Tagged This World Made Itself
PAGES Field Trip and Interview with Artist Miwa Matreyek

Miwa Matreyek performs in her play This World Made Itself. Image from her website.
Mandy Bruney and Dawn Brosnan’s students were able to visit the Wexner Center a few weeks ago as part of the PAGES program mentioned in a previous post.
Miwa Matreyek is an artist who performs live, projecting her shadow into worlds created through digital animation. Her work is very surreal and multifaceted; it includes elements of performing live, taking photographs, gathering information and research, curating music and creating digital animation among other things.
Students responded well to her performance of This World Made Itself (here is a clip). As students watched, they were to focus on emotions, themes and moments of transformation in the play. This would lead into a discussion and assignment later.
After the performance, Miwa answered student questions. One of the PAGES teacher-partners took some notes over her process which can be viewed here.
I took some notes as well, and here are a few things I thought were interesting.
- Matreyek started out as a physics major and was “amazed by the world and physics and wanted to ‘feel’ the process in a different way.” She felt she could do this better through the arts instead of the sciences.
- She then went to grad school for animation and was paired with a theater major through a class collaboration.
- Her art is a process of experimentation where she takes several approaches to see what works. It is a process of “tinkering, playing and inventing” with “plenty” of challenges.
- She was inspired by natural history, the earth from the sky while traveling by plane, and dioramas in the Natural History museum.
Matreyek’s personal history is fascinating because it defies the stereotypes of the artist and the artistic process being disparate from “left-brained” fields. In addition, her eclectic education provides an interesting context for considering the benefits of interdisciplinary studies. Through art, she was able to experience science in a new and engaging way.
Her process is interesting because it shows the artist as a critical thinker, problem-solver and innovator. These are all twenty-first century skills coveted by those in the field of education. I think it was valuable for students to hear how these skills are used across fields to navigate issues and find success.
Artist Visit for the PAGES Program: Tableau and Narrative
As part of PAGES, a literacy and arts integration program through the Wexner Center, a resident artist comes to the classroom before and after each of three art-integration field trips throughout the year. The visiting artist has a direct, real-world connection to the experience the students have while at the Wex. When I was part of the PAGES program, I had graffiti artists, cartoonists, actors, poets and others in my classroom working with students and co-teaching with me.
For Miwa Matreyek’s play This World Made Itself, theater educator Pam Decker came and worked with Mandy Bruney’s students using a technique called “tableau.”

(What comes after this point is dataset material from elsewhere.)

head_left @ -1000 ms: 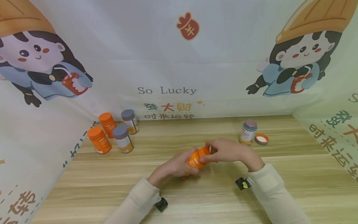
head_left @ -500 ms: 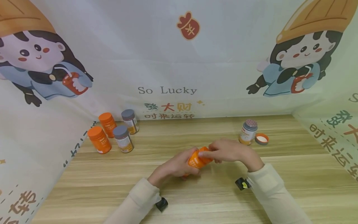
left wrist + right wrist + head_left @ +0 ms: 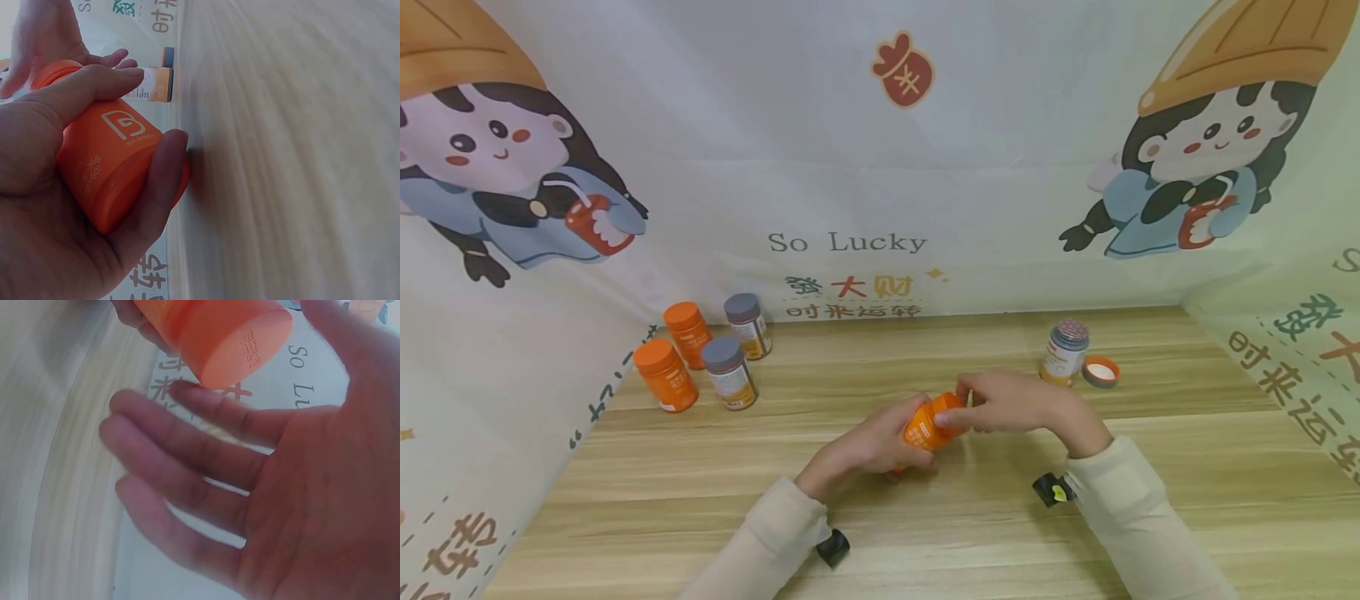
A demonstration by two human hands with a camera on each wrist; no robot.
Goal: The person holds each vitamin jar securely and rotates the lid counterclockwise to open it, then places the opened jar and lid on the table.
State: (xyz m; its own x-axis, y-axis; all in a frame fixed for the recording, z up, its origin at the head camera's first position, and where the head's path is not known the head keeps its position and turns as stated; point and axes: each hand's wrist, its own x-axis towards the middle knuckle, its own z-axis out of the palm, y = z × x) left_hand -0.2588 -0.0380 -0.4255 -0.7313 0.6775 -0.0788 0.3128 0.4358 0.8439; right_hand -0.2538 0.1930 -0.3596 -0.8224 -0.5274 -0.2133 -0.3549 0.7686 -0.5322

Miwa Matreyek performs in her play This World Made Itself. This image is from her website.
For the activity, Bruney had taken pieces of students’ narratives and distributed them to groups of three to four students. They were asked to choose a beginning, middle and end of the story together. After they have chosen the three moments, they had to decide how to create a “frozen” re-enactment of the scene using body language and facial expressions. Each group then presented the three scenes to the rest of the class.
From watching Decker, I enjoyed how she “coached” students through the presentations. For example, she asked questions of the students presented, modeled facial expressions for them and provided formative feedback for improvement. This was a more “interactive” form of presentation that I had seen in the past. I feel like students learned more from this style where the end product was about “process” and not a “product.”